The main goal of unit/integration/functional tests is to increase the confidence in each new release that gets deployed. In theory, a comprehensive amount of tests will guarantee that there are no regressions on each new feature that gets published.
To achieve this goal, tests should be fully automated and managed by the CI/CD platform. Tests should be run not only before each deployment but also after a pull request is created. The only way to achieve the level of automation is for the test suite to be runnable in a single step.
Unfortunately, several companies are still creating tests the old-fashioned way, where an army of test engineers is tasked with the manual execution of various test suites. This blocks all new releases as the testing velocity essentially becomes the deployment velocity.
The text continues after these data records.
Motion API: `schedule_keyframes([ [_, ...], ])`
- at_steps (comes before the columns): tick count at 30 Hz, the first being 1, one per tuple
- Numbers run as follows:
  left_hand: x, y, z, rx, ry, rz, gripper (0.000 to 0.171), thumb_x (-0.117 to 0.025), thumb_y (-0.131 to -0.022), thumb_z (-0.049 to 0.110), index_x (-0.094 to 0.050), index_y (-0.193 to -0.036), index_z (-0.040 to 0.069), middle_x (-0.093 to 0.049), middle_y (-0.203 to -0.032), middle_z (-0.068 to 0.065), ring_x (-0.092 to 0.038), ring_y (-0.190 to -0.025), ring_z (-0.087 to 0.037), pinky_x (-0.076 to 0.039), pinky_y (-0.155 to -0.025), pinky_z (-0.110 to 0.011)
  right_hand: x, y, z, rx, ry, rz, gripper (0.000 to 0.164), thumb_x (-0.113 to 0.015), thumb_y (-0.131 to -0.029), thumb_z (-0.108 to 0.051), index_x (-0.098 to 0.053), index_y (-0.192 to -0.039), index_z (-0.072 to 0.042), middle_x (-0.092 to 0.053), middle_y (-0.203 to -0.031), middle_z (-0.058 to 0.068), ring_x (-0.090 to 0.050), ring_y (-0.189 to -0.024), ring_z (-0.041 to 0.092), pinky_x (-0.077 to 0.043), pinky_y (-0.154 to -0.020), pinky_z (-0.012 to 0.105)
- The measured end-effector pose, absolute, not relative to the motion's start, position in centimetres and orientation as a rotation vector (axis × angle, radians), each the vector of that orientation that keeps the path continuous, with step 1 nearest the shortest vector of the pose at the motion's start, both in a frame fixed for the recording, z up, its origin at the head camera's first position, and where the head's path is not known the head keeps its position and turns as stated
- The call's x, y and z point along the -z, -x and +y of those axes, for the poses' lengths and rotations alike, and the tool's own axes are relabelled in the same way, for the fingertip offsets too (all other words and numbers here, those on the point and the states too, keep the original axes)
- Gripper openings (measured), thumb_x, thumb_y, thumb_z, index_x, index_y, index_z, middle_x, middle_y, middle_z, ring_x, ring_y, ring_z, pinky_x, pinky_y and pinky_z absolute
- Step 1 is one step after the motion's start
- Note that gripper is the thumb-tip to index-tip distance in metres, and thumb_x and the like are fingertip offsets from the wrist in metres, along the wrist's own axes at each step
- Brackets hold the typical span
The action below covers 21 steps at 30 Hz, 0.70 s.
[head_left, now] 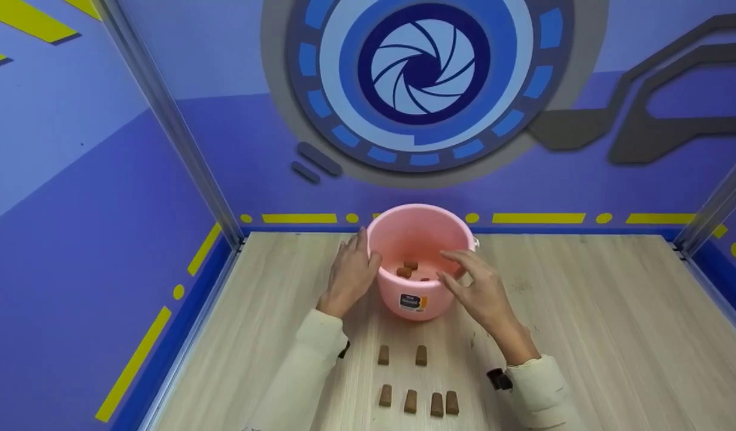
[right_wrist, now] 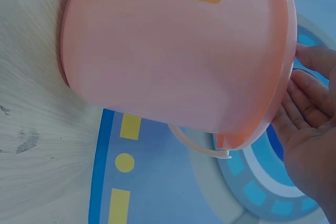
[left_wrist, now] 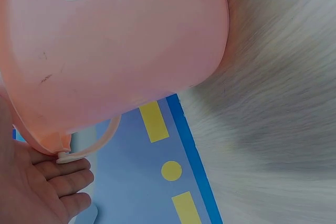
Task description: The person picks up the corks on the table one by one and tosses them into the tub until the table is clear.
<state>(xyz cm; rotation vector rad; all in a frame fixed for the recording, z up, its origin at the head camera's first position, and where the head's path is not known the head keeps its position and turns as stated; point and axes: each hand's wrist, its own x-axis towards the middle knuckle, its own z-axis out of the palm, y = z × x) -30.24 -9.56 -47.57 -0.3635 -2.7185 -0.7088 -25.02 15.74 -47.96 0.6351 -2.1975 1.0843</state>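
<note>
A pink bucket with a label on its front stands upright on the table; a few small brown pieces lie at its bottom. My left hand grips the left side of the rim, thumb over the edge and fingers along the outside, beside the handle joint in the left wrist view. At the right side, my right hand hovers over the rim with thumb and fingers spread apart, holding nothing visible. The right wrist view shows its fingers right at the rim.
Several short brown tapered pieces lie on the wooden table in front of the bucket: two in a nearer-to-bucket row, others in a row closer to me. A blue patterned wall stands close behind the bucket.
</note>
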Motion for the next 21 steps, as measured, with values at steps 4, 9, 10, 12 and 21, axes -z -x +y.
schedule_keyframes([
  [4,47.6,30.3,-9.5,0.721,0.364,-2.71,0.062,-0.041,-0.099,0.031,-0.029,-0.148,-0.006,-0.041,-0.147,-0.018,-0.038,-0.137,-0.027,-0.02,-0.115,-0.045,48.0,25.1,15.8,-1.063,-0.655,-2.161,0.042,-0.082,-0.076,-0.006,-0.069,-0.116,-0.01,-0.068,-0.112,0.002,-0.061,-0.074,0.01,-0.052,-0.068,0.032],
  [9,47.7,30.5,-9.5,0.719,0.354,-2.723,0.062,-0.041,-0.099,0.031,-0.03,-0.148,-0.006,-0.041,-0.148,-0.018,-0.037,-0.137,-0.027,-0.02,-0.116,-0.045,48.2,25.1,15.9,-1.074,-0.662,-2.153,0.042,-0.081,-0.077,-0.009,-0.069,-0.117,-0.009,-0.067,-0.112,0.002,-0.061,-0.074,0.011,-0.052,-0.069,0.033],
  [10,47.7,30.5,-9.5,0.714,0.352,-2.728,0.062,-0.041,-0.099,0.031,-0.03,-0.148,-0.006,-0.041,-0.148,-0.018,-0.036,-0.138,-0.027,-0.021,-0.115,-0.045,48.2,25.0,16.0,-1.082,-0.658,-2.158,0.042,-0.081,-0.078,-0.01,-0.069,-0.117,-0.009,-0.067,-0.112,0.002,-0.06,-0.075,0.011,-0.052,-0.069,0.033],
  [12,47.7,30.5,-9.5,0.709,0.35,-2.735,0.062,-0.041,-0.099,0.031,-0.03,-0.148,-0.006,-0.041,-0.148,-0.018,-0.036,-0.138,-0.026,-0.021,-0.115,-0.046,48.2,24.8,16.0,-1.088,-0.655,-2.163,0.042,-0.081,-0.079,-0.012,-0.068,-0.118,-0.01,-0.067,-0.111,0.003,-0.06,-0.076,0.011,-0.052,-0.071,0.032],
  [21,47.5,30.3,-9.4,0.699,0.332,-2.751,0.063,-0.042,-0.099,0.032,-0.029,-0.149,-0.004,-0.041,-0.148,-0.017,-0.036,-0.138,-0.026,-0.018,-0.116,-0.043,47.7,23.6,16.4,-1.102,-0.654,-2.127,0.042,-0.081,-0.078,-0.01,-0.069,-0.118,-0.006,-0.067,-0.102,-0.003,-0.061,-0.086,0.015,-0.045,-0.09,0.019],
])
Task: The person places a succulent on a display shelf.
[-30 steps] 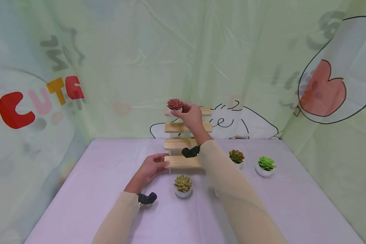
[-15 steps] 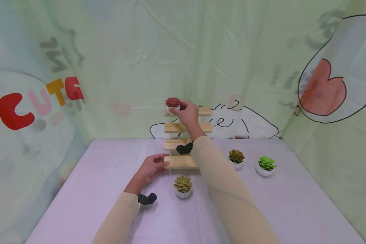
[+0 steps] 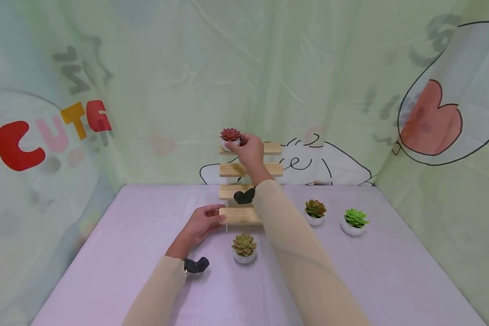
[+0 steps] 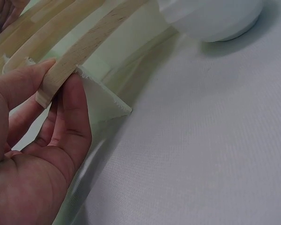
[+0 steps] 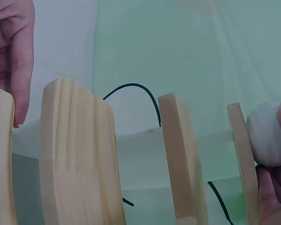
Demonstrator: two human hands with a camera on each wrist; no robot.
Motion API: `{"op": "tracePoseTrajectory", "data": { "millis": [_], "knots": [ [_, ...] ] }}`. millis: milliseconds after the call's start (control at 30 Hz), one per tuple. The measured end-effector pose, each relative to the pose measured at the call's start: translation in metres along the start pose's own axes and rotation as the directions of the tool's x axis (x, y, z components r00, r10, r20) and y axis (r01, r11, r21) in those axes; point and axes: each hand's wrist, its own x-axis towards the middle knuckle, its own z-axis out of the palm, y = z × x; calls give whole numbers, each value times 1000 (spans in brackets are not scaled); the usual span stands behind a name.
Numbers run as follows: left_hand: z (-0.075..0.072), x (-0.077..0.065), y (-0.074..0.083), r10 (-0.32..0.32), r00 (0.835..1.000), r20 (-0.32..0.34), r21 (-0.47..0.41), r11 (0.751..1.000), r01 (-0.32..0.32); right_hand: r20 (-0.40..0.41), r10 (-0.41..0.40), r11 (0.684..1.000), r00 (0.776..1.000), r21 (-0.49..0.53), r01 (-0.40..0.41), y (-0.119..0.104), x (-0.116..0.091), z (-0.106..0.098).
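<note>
A tiered stand with wooden slats [image 3: 250, 170] and pale side panels stands in the middle of the table. My left hand [image 3: 203, 224] pinches the left end of its lowest slat [image 4: 91, 40], thumb on top and fingers beneath in the left wrist view. At the left end of the top slat [image 3: 272, 148], my right hand [image 3: 250, 151] grips a red potted succulent [image 3: 230, 134] by its white pot. Seen from the right wrist, that pot [image 5: 267, 133] sits right against the top slat's surface, between thumb and fingers. My right forearm hides the right side of the lower slats.
In front of the stand is an olive-green succulent [image 3: 244, 246] in a white pot. To the right stand a brownish-green succulent [image 3: 315, 209] and a bright green one [image 3: 355, 220]. A printed curtain [image 3: 167, 90] closes off the table [image 3: 102, 271] at the back and sides.
My right hand has shifted slightly left and up with the red succulent, bringing its pot to the top slat's left end. The left hand has stayed on the lowest slat.
</note>
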Motion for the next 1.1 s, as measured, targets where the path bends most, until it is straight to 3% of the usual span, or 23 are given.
{"op": "tracePoseTrajectory", "data": {
  "millis": [267,567,933,1100],
  "knots": [
    [1,2,0,13,1000,6,-6,1000,-13,35,23,998,999,51,-25,4,-2,-5],
    [1,3,1,22,1000,5,17,1000,-22,53,-17,997,998,78,12,16,-12,-17],
    [1,2,1,18,1000,-1,-3,1000,-18,55,-83,986,995,147,74,29,-38,-42],
    [0,3,1,17,1000,-6,-1,1000,-17,80,-64,978,995,204,47,36,-50,-53]
  ]
}}
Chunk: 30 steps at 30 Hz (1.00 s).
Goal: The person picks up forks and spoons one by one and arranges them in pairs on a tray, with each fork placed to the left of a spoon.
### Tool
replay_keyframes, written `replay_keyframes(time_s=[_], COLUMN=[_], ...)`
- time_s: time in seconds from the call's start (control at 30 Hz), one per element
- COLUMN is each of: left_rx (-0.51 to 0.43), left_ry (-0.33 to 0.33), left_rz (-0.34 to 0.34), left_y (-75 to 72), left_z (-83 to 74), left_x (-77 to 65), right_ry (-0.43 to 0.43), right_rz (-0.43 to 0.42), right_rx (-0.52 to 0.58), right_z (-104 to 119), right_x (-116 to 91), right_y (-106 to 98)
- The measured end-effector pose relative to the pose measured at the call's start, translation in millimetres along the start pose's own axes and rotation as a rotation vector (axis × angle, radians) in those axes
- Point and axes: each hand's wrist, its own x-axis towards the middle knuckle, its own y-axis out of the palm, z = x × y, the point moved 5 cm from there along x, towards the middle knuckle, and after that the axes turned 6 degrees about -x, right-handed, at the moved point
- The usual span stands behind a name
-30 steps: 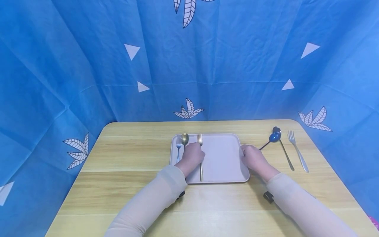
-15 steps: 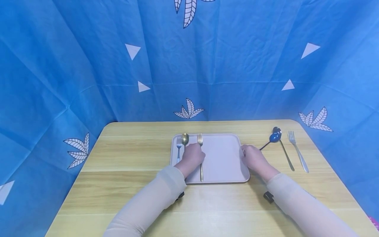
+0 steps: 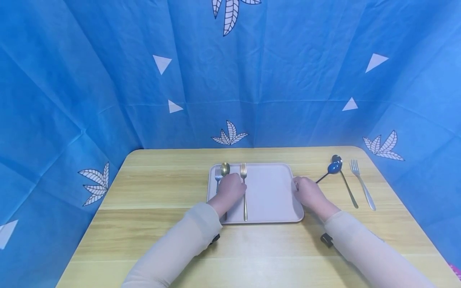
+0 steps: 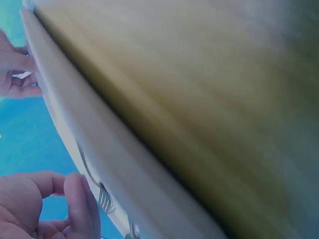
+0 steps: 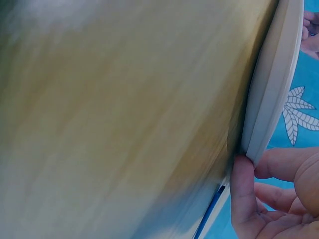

Test engineers should only write new tests. They should never execute tests themselves as this makes the feedback loop of new features vastly longer. Tests are always executed automatically by the CI/CD platform in various workflows and pipelines.
It is ok if a small number of tests are manually run by people as a way to smoke test a release. But this should only happen for a handful of tests. All other main test suites should be fully automated.
A corollary of the previous section is also the quick execution of tests. If test suites are to be integrated into delivery pipelines, they should be really fast. Ideally, the test time should not be bigger than the packaging/compilation time, which means that tests should finish after five minutes, and no more than 15.
The quick test execution gives confidence to developers that the feature they just committed has no regressions and can be safely promoted to the next workflow stage. A running time of two hours is disastrous for developers as they cannot possibly wait for that amount of time after committing a feature.
If the testing period is that large, developers just move to their next task and change their mind context. Once the test results do arrive, it is much more difficult to fix issues on a feature that you are not actively working on.
Unfortunately, the majority of time waiting for tests steps from ineffective test practices and lack of optimizations. The usual factor of a slow test is code that “sleeps” or “waits” for an event to happen, making the test run longer than it should run. All these sleep statements should be removed and the test should follow an event-driven architecture (i.e., responding to events instead of waiting for things to happen)
Test data creation is also another area where tests are spending most of their data. Test data creation code should be centralized and re-used. If a test has a long setup phase, maybe it is testing too many things or needs some mocking in unrelated services.
In summary, test suites should be fast (5-10 minutes) and huge tests that need hours should be refactored and redesigned.
Generally speaking, you can split your unit tests is two more categories (apart from unit/integration or slow and fast) and this has to do with their side effects:
- Tests that have no side effects. They read only information from external sources, never modify anything and can be run as many times as you want (or even in parallel) without any complications.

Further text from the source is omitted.